**SUPPLIED DATA:**

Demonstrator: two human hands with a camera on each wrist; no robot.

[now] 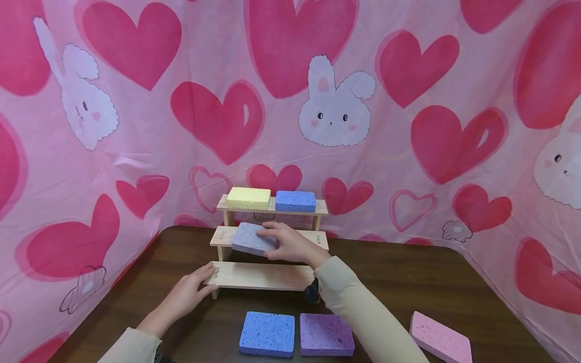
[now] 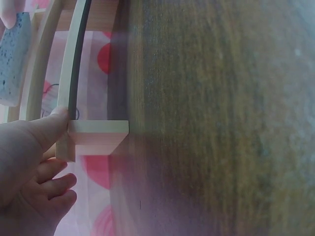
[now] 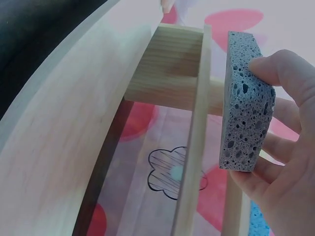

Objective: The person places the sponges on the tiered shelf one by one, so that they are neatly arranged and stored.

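Watching from far off, I see my right hand (image 1: 290,243) pinching the gray sponge (image 1: 250,238) above the middle step (image 1: 222,236), toward the left. My left hand (image 1: 188,290) grips the left end of the low step (image 1: 268,275). If my right fingers get loose, the sponge could fall onto the surface (image 1: 386,282). Bumping the wooden rack (image 1: 228,218) could knock off the yellow sponge (image 1: 248,198).

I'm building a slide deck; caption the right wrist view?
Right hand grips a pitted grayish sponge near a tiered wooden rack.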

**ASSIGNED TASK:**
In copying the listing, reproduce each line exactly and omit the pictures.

**ANSWER:**
Demonstrator: two human hands with a camera on each wrist; no robot.

[now] 
[now] 
[now] 

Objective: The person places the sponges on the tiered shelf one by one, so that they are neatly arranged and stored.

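Watching from far off, I see my right hand (image 1: 290,243) pinching the gray sponge (image 1: 250,238) above the middle step (image 1: 222,236), toward the left. My left hand (image 1: 188,290) grips the left end of the low step (image 1: 268,275). If my right fingers get loose, the sponge could fall onto the surface (image 1: 386,282). Bumping the wooden rack (image 1: 228,218) could knock off the yellow sponge (image 1: 248,198).

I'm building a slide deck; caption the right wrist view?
Right hand grips a pitted grayish sponge near a tiered wooden rack.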

The output requires nothing else.